Banyak penyedia domain dan penyedia CDN menawarkan sertifikat SSL gratis. Ketika HTTPS diaktifkan, tanda kunci hijau akan ditampilkan di bilah alamat situs web, yang membantu meningkatkan kepercayaan pengguna.
4. Ubah awalan tabel database
Awalan tabel basis data WordPress default adalah wp_, yang dapat dimanfaatkan peretas untuk serangan. Disarankan untuk memodifikasi awalan tabel database saat menginstal WordPress atau menggunakan plugin seperti iThemes Security untuk meningkatkan kesulitan peretasan.
5. Dilarang menelusuri katalog
Secara default, pengunjung dapat menelusuri struktur direktori situs. Untuk mengamankan situs web Anda, Anda dapat menambahkan kode berikut ke file .htaccess untuk menonaktifkan penjelajahan direktori:
Options -Indexes
6. Batasi fungsionalitas XML-RPC
Fitur XML-RPC dapat memberikan akses aplikasi eksternal ke situs WordPress, tetapi juga dapat dimanfaatkan oleh peretas. Jika fitur ini tidak diperlukan, Anda dapat menonaktifkan fitur XML-RPC menggunakan plug-in seperti menonaktifkan XML-RPC.

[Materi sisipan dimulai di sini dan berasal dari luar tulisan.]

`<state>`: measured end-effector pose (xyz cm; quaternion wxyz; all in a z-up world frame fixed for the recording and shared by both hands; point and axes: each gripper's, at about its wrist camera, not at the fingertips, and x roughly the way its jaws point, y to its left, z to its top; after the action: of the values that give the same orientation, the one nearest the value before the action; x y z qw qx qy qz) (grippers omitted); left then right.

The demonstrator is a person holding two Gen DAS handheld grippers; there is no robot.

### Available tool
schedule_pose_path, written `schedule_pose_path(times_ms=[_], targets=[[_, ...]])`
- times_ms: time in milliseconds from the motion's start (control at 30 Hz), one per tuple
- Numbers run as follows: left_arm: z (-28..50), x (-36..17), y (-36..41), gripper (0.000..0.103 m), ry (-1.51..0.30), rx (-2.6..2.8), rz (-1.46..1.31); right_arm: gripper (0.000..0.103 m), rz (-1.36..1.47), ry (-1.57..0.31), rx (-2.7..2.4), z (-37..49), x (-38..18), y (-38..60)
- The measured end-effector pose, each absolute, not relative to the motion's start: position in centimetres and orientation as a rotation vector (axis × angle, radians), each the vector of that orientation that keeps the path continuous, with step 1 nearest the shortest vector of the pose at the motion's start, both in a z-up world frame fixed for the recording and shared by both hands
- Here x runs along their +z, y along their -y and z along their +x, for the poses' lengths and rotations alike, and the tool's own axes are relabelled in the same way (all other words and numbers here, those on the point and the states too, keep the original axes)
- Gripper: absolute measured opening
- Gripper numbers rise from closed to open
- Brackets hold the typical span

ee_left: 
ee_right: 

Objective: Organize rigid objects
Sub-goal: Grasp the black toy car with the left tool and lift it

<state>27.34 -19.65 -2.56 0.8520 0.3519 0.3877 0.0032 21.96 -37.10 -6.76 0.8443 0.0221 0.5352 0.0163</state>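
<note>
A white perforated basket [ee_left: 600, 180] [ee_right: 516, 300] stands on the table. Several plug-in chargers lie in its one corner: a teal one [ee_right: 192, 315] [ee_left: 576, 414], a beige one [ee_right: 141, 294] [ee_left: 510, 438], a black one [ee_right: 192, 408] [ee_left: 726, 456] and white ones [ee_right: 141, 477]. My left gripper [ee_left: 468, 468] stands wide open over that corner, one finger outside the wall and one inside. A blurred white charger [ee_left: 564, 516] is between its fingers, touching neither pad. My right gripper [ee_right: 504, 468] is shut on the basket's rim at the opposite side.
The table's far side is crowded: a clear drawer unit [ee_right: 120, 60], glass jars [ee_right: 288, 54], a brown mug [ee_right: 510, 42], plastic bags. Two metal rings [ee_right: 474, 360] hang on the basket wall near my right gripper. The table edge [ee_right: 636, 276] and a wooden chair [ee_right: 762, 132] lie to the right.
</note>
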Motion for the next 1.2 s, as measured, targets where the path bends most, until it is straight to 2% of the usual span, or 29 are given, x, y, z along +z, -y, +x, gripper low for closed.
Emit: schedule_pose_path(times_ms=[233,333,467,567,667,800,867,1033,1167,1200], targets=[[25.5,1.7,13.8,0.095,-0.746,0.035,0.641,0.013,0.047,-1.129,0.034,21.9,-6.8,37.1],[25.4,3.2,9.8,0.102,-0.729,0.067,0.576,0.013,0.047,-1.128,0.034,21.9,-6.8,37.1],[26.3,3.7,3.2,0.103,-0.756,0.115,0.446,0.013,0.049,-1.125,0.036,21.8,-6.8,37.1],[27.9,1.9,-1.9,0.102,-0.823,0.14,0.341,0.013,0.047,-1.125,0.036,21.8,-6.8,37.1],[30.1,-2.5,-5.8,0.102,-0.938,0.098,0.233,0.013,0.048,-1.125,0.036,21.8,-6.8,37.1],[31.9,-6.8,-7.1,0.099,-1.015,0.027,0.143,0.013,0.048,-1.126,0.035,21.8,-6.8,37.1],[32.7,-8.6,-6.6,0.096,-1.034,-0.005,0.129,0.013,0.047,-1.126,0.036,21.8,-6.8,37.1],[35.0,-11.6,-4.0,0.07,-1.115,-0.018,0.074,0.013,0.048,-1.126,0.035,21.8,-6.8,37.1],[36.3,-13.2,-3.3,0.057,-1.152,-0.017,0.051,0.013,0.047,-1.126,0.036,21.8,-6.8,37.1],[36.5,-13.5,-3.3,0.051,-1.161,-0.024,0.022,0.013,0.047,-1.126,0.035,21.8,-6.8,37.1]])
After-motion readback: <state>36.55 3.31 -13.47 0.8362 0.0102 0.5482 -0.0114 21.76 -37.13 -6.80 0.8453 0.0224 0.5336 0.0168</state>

Jika Anda perlu menggunakan fitur tertentu, seperti plugin Jetpack, pertimbangkan untuk membatasi fungsionalitas XML-RPC hanya untuk alamat IP tepercaya.
Strategi Pemulihan Situs Web
Bahkan dengan langkah-langkah keamanan yang ketat, situs web masih dapat diretas. Dalam hal ini, strategi pemulihan situs berikut mungkin berguna:
- Pulihkan cadangan: Pulihkan data situs web dari file cadangan terbaru. Sebelum memulihkan, penting untuk memastikan bahwa file cadangan belum dirusak atau terinfeksi kode berbahaya.
- Bersihkan kode berbahaya: Gunakan plugin keamanan seperti Wordfence Security untuk memindai dan membersihkan kode berbahaya. Juga, periksa file .htaccess dan file penting lainnya untuk memastikan mereka belum dirusak.
- Instal ulang WordPress: Dalam kasus ekstrim, pertimbangkan untuk menginstal ulang WordPress. Selalu cadangkan data situs web Anda dan pastikan Anda menggunakan versi terbaru WordPress, tema, dan plugin sebelum menginstal ulang.
- Hubungi tim profesional: Jika metode di atas tidak menyelesaikan masalah, Anda dapat mempertimbangkan untuk menghubungi tim keamanan siber profesional hosting yang anda gunakan untuk mendapatkan bantuan.
Kesimpulan
Melindungi situs web WordPress dari peretas adalah proses yang berkelanjutan. Hanya dengan terus belajar dan memperbarui pengetahuan dan keterampilan kita dapat mengambil inisiatif di bidang keamanan siber WordPress security.